» **Exercise**:
Given these entries, repeat exactly the lines starting with the one that has "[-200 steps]" and going on through the one that has "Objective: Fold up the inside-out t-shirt", both included, but none of the pictures.

[Dataset entries]
....
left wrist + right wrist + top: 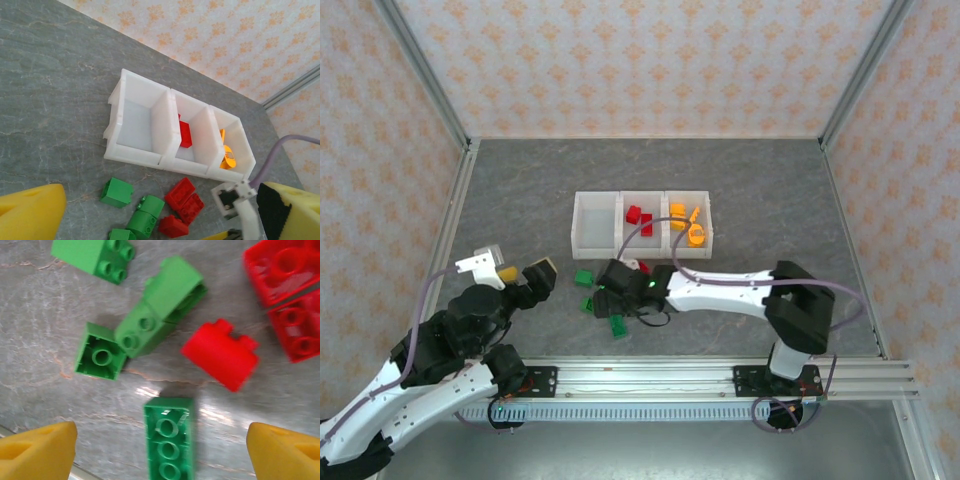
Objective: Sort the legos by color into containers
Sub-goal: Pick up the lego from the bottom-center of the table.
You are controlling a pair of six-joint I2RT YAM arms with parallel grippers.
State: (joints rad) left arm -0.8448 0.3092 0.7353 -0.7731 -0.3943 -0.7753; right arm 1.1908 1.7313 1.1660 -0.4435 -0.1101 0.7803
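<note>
Three joined white bins (578,225) sit mid-table. The left bin (132,152) is empty, the middle one holds red legos (638,215), and the right one holds orange legos (688,228). Loose green legos (585,290) and red legos (184,199) lie in front of the bins. My right gripper (160,455) hovers open over them, and a long green brick (169,440) lies on the table between its yellow fingers. A red brick (220,354) and several green ones (160,307) lie just beyond. My left gripper (160,220) is open and empty, left of the pile.
The grey table ends in patterned walls at the back and both sides. A metal rail (720,375) runs along the near edge. The right arm (740,290) stretches across the table in front of the bins, with its cable looping over them.
</note>
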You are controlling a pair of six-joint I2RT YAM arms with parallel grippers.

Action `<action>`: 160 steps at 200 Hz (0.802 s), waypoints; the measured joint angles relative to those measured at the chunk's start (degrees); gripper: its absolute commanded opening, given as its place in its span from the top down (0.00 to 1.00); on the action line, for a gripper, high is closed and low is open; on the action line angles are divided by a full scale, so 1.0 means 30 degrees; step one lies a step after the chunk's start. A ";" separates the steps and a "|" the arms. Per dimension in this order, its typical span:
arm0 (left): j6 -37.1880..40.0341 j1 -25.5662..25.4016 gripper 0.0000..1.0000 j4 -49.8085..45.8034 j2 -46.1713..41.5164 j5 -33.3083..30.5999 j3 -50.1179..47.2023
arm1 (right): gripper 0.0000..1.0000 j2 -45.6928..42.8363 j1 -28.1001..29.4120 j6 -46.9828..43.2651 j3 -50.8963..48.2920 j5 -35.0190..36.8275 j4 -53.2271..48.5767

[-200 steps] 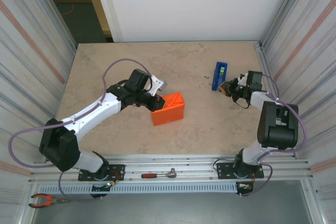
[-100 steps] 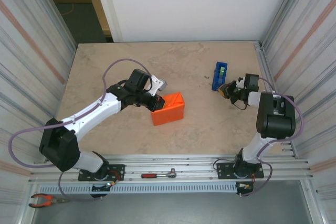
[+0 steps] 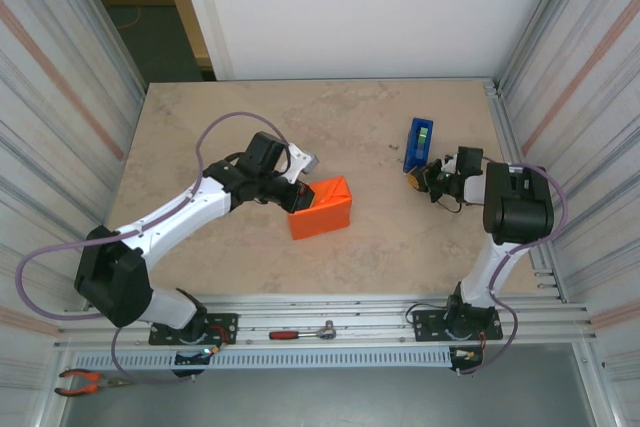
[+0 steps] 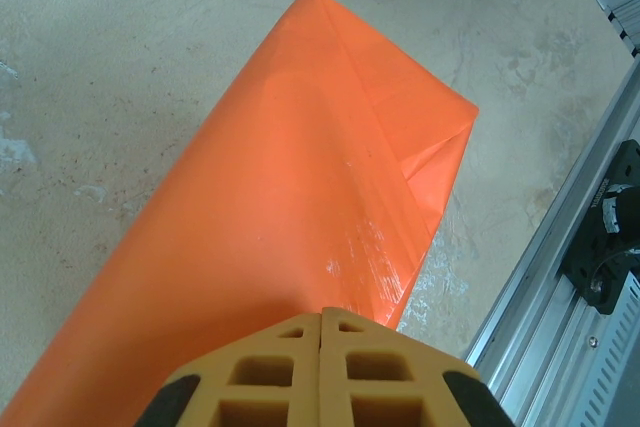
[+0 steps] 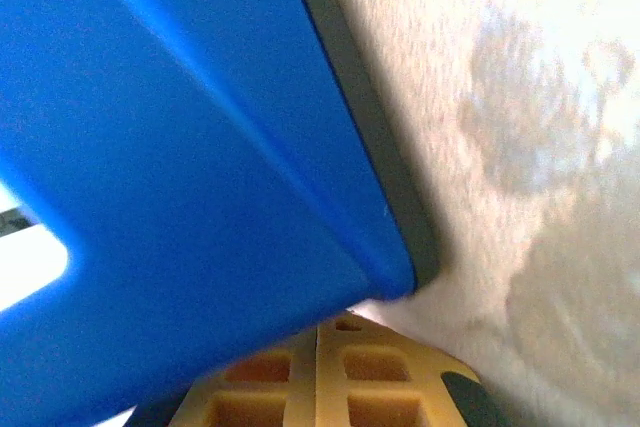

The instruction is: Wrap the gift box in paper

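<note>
The orange paper [image 3: 322, 207] is folded into a boxy parcel in the middle of the table, with a triangular flap at its far end [image 4: 440, 162]. The gift box is hidden under the paper. My left gripper [image 3: 303, 195] is shut, and its tips [image 4: 322, 315] press on the parcel's left top. My right gripper [image 3: 425, 174] is shut with nothing in it. Its tips [image 5: 320, 325] rest against the near corner of the blue tape dispenser [image 5: 180, 167].
The blue tape dispenser [image 3: 418, 144] stands at the right of the table. An aluminium rail [image 3: 330, 307] runs along the near edge, with a ratchet tool [image 3: 300, 332] on it. Ribbed walls [image 3: 60, 107] close both sides.
My right gripper has slid left, closer to the blue tape dispenser, as the right arm folded upright. The left arm and the orange parcel have not moved.
</note>
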 measured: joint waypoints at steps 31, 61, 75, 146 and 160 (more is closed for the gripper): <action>0.0000 0.0000 0.95 0.0044 0.0000 -0.0087 0.0000 | 1.00 -0.2987 0.0495 -0.0889 0.0036 0.0073 -0.2441; 0.0000 -0.0015 0.96 0.0044 0.0000 -0.0124 0.0000 | 1.00 -0.6594 0.2025 -0.1931 0.1188 0.0015 -0.5413; 0.0000 -0.0036 0.96 0.0044 0.0000 -0.0131 0.0000 | 1.00 -0.7876 0.3104 -0.2222 0.1909 0.0007 -0.6477; 0.0000 -0.0036 0.96 0.0044 0.0000 -0.0131 0.0000 | 1.00 -1.0535 0.9675 -0.2164 0.3504 0.0882 -0.9537; 0.0000 -0.0036 0.96 0.0044 0.0000 -0.0131 0.0000 | 1.00 -1.0550 1.0673 -0.1894 0.3541 0.1297 -0.9755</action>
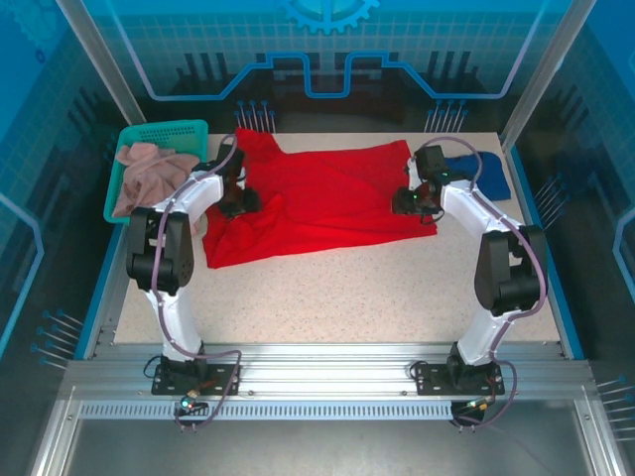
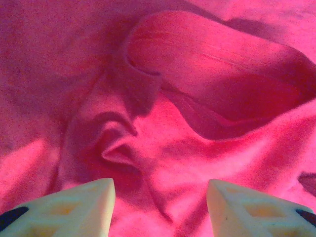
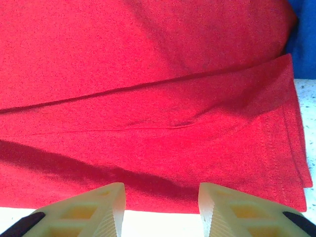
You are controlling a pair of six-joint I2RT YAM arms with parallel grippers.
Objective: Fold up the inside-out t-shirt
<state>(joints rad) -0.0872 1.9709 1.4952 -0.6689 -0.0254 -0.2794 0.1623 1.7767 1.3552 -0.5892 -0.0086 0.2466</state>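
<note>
the red t-shirt (image 1: 327, 203) lies rumpled, partly folded, on the far tabletop (image 1: 347, 297). left fingers (image 2: 74, 207) and right fingers (image 3: 89, 210) stand half open above it, holding nothing, it seems. soft, light, limp cloth; better to pinch the layered hem corner (image 3: 296, 187).

I have the near half of the counter (image 1: 337, 297) bare, so either arm can sweep there freely. Across the far half lies the red t-shirt (image 1: 327, 198), rumpled into raised folds under my left gripper (image 2: 160, 190). A teal basket (image 1: 164, 131) holding a pinkish-beige garment (image 1: 149, 174) blocks the far left corner. At far right, a dark blue t-shirt (image 1: 491, 174) lies against the red one's edge.
</note>
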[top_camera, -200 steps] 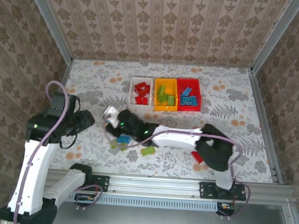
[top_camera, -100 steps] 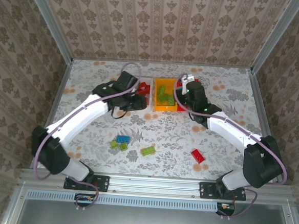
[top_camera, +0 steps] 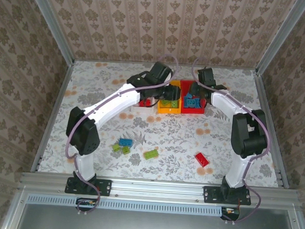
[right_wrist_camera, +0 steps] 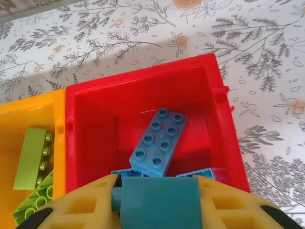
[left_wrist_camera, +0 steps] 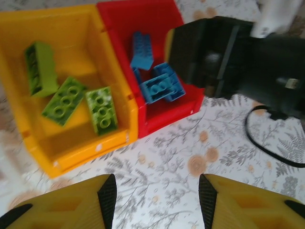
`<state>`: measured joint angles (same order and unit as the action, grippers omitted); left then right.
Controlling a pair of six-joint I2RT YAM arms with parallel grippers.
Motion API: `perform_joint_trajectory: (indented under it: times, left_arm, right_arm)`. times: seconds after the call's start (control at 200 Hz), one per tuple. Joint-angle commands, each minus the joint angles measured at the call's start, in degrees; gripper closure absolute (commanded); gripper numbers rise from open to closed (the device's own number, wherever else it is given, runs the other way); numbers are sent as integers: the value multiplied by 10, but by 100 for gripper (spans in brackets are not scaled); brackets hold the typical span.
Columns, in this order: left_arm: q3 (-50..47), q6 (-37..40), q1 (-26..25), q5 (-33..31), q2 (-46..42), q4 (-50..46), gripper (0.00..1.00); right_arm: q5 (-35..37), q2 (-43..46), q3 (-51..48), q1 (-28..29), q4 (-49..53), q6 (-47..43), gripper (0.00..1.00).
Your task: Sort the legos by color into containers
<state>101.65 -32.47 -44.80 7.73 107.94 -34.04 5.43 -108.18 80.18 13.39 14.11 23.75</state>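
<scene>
My right gripper [right_wrist_camera: 157, 202] is shut on a teal-blue lego [right_wrist_camera: 159, 198], held just above the red container [right_wrist_camera: 95, 143]; another blue lego [right_wrist_camera: 159, 143] lies inside. In the top view the right gripper [top_camera: 195, 92] hovers over this red container [top_camera: 193, 111]. My left gripper [left_wrist_camera: 157, 200] is open with nothing between its fingers, above the table in front of the yellow container [left_wrist_camera: 81, 150], which holds three lime green legos [left_wrist_camera: 64, 98]. Blue legos [left_wrist_camera: 159, 86] lie in the red container [left_wrist_camera: 119, 19]. The left arm partly covers the white container [top_camera: 144, 106].
Loose legos lie on the near table: a blue one [top_camera: 125, 142], two small green ones [top_camera: 121, 149], a longer green one [top_camera: 150, 154] and a red one [top_camera: 202, 159]. The two grippers are close together over the containers. Metal rails edge the table.
The right arm swung from the loose legos at the front to the red container. The left arm swung from the left side to the yellow container.
</scene>
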Motion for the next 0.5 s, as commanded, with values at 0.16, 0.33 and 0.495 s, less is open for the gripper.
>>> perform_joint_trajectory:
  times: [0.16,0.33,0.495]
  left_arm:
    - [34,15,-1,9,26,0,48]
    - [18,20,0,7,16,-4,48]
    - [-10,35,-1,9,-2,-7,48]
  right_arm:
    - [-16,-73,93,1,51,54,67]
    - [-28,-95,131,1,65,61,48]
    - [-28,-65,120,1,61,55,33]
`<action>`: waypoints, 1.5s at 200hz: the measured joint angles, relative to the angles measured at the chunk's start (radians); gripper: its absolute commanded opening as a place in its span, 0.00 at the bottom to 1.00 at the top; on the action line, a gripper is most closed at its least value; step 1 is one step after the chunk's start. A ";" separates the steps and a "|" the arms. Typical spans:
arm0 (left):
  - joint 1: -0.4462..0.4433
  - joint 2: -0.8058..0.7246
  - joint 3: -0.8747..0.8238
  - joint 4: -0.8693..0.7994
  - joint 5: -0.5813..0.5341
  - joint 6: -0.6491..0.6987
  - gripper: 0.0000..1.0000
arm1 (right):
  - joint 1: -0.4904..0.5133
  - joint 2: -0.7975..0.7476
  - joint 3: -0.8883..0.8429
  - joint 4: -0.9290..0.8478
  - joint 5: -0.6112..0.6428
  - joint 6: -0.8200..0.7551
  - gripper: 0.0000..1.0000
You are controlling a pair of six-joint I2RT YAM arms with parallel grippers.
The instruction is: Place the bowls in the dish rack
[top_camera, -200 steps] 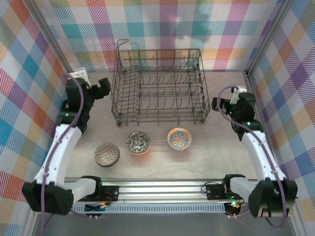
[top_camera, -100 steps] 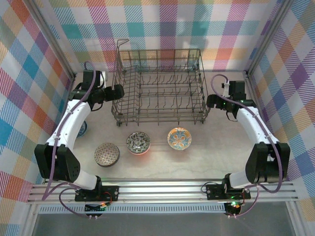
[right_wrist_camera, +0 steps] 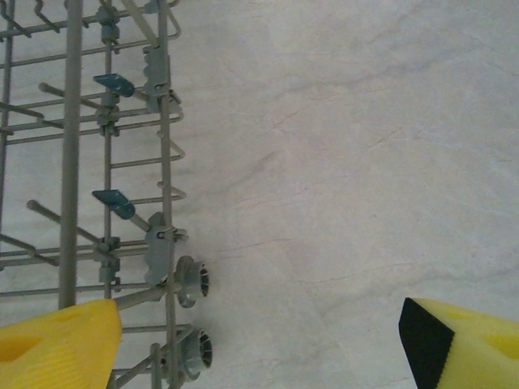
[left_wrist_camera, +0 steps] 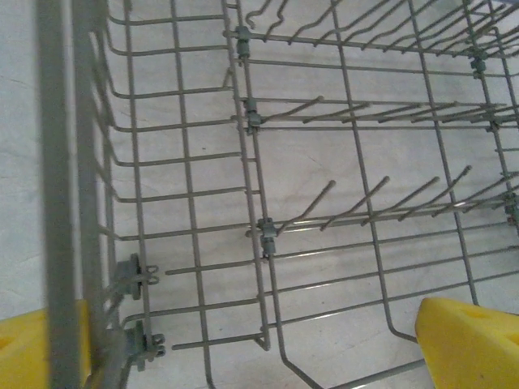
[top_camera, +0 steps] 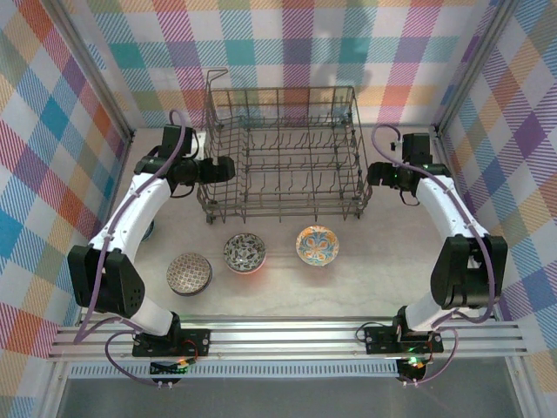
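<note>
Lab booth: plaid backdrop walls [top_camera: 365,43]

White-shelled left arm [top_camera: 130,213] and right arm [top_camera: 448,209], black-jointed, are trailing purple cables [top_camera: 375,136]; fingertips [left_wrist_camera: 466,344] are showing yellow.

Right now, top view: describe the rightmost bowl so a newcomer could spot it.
Find the grey wire dish rack at the back of the table. In the row of bowls before it, take the right-end one, the orange-yellow bowl. Its neighbours, the dark floral bowl and grey mosaic bowl, are dull; it alone is bright inside.
</note>
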 measured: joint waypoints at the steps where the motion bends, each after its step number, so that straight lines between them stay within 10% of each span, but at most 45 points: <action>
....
» **Answer**:
[-200 steps] 
[-100 steps] 
[+0 steps] 
[+0 steps] 
[+0 steps] 

The instruction is: Wrap the gift box in paper

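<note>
The orange paper [image 3: 322, 207] is folded into a boxy parcel in the middle of the table, with a triangular flap at its far end [image 4: 440, 162]. The gift box is hidden under the paper. My left gripper [image 3: 303, 195] is shut, and its tips [image 4: 322, 315] press on the parcel's left top. My right gripper [image 3: 425, 174] is shut with nothing in it. Its tips [image 5: 320, 325] rest against the near corner of the blue tape dispenser [image 5: 180, 167].
The blue tape dispenser [image 3: 418, 144] stands at the right of the table. An aluminium rail [image 3: 330, 307] runs along the near edge, with a ratchet tool [image 3: 300, 332] on it. Ribbed walls [image 3: 60, 107] close both sides.
My right gripper has slid left, closer to the blue tape dispenser, as the right arm folded upright. The left arm and the orange parcel have not moved.
</note>
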 measured: joint waypoints at steps 31, 61, 75, 146 and 160 (more is closed for the gripper): <action>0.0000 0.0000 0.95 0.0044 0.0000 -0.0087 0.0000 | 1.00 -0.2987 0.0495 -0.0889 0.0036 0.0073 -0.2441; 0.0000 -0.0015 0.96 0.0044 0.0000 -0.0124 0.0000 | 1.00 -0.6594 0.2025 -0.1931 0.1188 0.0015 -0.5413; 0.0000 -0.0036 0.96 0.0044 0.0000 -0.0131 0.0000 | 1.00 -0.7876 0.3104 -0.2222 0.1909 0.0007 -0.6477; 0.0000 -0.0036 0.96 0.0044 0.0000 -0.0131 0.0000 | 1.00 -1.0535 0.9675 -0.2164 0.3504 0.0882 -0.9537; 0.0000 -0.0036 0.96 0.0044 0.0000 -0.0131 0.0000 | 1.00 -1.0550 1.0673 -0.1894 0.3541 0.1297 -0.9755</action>
You are controlling a pair of six-joint I2RT YAM arms with parallel grippers.
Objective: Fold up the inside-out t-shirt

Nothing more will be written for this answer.